Dataset entries
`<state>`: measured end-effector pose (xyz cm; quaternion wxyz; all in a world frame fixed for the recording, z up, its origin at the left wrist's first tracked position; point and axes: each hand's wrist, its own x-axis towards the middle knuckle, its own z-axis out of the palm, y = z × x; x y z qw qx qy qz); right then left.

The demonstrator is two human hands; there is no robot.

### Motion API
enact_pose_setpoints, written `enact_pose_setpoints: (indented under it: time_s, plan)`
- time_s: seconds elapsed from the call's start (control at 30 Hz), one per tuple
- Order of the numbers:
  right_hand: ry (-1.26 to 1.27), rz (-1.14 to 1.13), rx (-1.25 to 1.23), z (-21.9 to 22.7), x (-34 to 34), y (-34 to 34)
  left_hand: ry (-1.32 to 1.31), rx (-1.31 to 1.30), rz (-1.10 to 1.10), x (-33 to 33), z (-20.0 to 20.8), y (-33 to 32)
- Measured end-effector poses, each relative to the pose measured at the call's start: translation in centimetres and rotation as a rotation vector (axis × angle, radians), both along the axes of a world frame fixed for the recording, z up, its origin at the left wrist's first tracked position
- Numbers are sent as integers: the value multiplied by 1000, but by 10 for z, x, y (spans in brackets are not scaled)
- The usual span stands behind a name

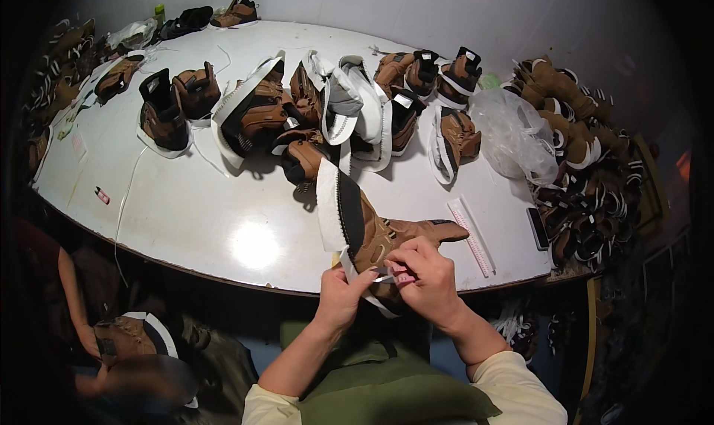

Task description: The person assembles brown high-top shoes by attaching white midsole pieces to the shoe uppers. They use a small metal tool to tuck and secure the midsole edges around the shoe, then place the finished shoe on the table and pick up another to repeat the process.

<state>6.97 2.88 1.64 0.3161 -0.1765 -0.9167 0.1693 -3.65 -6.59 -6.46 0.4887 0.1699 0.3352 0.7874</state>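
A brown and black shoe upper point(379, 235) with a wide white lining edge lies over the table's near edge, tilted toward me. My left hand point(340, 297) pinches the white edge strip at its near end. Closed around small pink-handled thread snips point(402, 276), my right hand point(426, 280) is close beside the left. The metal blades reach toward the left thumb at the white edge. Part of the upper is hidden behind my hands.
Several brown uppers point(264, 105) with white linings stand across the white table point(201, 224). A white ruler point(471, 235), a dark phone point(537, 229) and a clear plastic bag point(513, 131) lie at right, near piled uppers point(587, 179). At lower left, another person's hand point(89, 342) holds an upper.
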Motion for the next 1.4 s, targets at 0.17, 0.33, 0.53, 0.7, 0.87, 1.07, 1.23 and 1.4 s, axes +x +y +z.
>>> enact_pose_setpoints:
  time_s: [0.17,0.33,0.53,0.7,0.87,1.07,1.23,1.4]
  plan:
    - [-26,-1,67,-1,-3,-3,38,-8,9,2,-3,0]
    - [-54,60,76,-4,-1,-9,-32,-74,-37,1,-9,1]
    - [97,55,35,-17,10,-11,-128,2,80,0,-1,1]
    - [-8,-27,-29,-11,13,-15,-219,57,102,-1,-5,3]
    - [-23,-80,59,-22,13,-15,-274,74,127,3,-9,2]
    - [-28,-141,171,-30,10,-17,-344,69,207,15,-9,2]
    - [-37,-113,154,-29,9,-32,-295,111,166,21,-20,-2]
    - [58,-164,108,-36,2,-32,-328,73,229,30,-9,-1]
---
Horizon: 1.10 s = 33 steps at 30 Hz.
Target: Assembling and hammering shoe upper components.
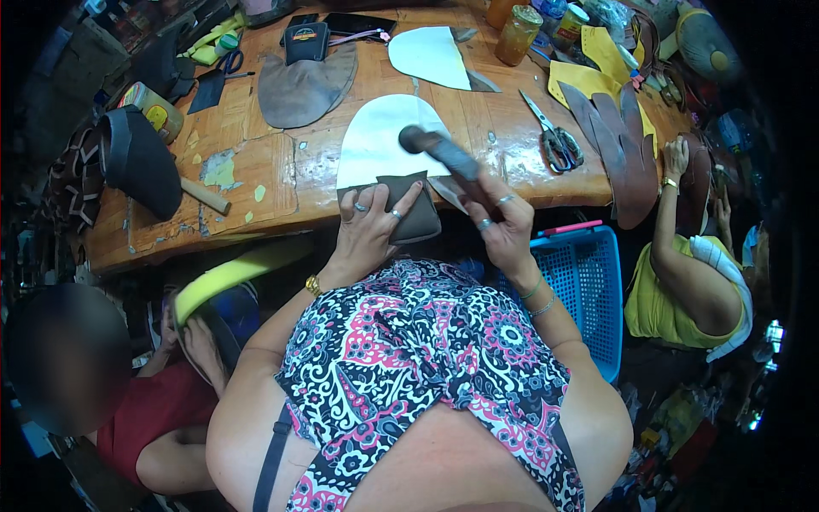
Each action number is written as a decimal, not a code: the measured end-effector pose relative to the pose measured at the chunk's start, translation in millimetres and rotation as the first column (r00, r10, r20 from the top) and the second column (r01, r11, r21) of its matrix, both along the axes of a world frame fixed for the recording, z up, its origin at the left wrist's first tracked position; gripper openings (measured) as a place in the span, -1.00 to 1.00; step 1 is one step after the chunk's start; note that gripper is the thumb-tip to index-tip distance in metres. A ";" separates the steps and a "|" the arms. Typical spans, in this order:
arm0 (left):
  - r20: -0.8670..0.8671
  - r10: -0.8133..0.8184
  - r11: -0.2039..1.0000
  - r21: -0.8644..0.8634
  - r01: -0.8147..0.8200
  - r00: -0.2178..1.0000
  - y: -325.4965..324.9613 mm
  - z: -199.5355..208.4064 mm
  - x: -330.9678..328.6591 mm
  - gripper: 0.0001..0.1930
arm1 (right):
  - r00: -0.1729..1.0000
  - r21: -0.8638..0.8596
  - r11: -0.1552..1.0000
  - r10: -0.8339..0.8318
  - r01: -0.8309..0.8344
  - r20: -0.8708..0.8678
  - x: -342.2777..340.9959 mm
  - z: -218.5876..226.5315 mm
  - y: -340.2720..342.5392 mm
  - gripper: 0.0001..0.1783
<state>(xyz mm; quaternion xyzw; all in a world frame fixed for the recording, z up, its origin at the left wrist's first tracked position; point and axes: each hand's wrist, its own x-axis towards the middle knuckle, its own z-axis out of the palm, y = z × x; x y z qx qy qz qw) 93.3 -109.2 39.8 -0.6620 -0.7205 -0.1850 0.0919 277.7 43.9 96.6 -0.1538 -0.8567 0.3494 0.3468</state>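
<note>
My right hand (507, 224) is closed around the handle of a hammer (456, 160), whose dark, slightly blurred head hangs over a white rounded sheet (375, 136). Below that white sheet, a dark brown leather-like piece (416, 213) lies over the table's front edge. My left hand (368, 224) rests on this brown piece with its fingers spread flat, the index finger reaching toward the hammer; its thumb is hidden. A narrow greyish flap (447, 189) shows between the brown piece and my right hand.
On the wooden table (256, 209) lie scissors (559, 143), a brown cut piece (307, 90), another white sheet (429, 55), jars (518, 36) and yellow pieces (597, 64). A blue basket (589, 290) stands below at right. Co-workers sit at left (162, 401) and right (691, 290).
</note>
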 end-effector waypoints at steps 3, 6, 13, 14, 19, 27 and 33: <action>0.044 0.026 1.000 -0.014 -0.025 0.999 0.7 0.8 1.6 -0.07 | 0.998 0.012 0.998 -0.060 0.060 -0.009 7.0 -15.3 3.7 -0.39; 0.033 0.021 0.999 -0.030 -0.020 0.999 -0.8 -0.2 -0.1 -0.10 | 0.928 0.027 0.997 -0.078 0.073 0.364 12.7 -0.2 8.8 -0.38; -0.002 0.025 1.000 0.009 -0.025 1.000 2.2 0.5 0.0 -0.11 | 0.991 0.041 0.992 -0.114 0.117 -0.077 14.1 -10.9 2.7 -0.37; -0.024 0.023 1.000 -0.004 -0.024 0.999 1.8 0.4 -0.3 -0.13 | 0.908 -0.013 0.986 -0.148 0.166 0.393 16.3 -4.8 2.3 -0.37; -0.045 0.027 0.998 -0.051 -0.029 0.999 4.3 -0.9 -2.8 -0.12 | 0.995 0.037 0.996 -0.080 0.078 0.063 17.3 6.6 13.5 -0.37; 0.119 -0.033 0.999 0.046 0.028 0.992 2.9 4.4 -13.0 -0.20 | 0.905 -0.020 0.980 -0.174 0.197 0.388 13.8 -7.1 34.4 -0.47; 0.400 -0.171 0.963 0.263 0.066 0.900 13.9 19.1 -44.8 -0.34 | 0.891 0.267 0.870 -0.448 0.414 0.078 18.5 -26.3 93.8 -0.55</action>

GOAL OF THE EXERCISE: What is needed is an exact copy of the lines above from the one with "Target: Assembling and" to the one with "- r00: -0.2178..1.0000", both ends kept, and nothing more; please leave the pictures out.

TASK OUTPUT:
Target: Assembling and hammering shoe upper components.
Each action number is written as a decimal, not a code: the measured end-effector pose relative to the pose measured at the chunk's start, translation in millimetres and rotation as the first column (r00, r10, r20 from the top) and the second column (r01, r11, r21) of its matrix, both along the axes of a world frame fixed for the recording, z up, its origin at the left wrist's first tracked position; gripper openings (measured) as a place in the span, -1.00 to 1.00; step 1 is one step after the chunk's start; note that gripper is the thumb-tip to index-tip distance in metres. A ";" separates the steps and a "|" the arms. Typical spans, in this order:
arm0 (left):
  - r20: -0.8670..0.8671
  - r10: -0.8133..0.8184
  - r11: -0.2039..1.0000
  - r21: -0.8644..0.8634
  - r01: -0.8147..0.8200
  - r00: -0.2178..1.0000

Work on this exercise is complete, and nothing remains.